# Exercise
Make an exact reproduction of all the data.
========================================
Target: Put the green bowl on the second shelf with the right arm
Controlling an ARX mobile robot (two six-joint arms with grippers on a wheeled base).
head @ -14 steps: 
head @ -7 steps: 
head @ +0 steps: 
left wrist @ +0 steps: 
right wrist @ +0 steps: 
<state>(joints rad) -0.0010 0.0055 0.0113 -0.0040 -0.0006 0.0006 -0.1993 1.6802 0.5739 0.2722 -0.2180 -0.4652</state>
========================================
# Result for this exercise
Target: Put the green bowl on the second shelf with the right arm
Controlling an ARX mobile robot (two six-joint arms with grippers on a wheeled base).
head @ -14 steps: 
head @ -7 steps: 
head @ +0 steps: 
left wrist @ +0 steps: 
right wrist @ +0 steps: 
<state>(joints rad) -0.0010 0.0055 0.0113 -0.0040 -0.0006 0.0006 -0.1993 1.6802 0.5739 0.2722 -0.2180 -0.4652</state>

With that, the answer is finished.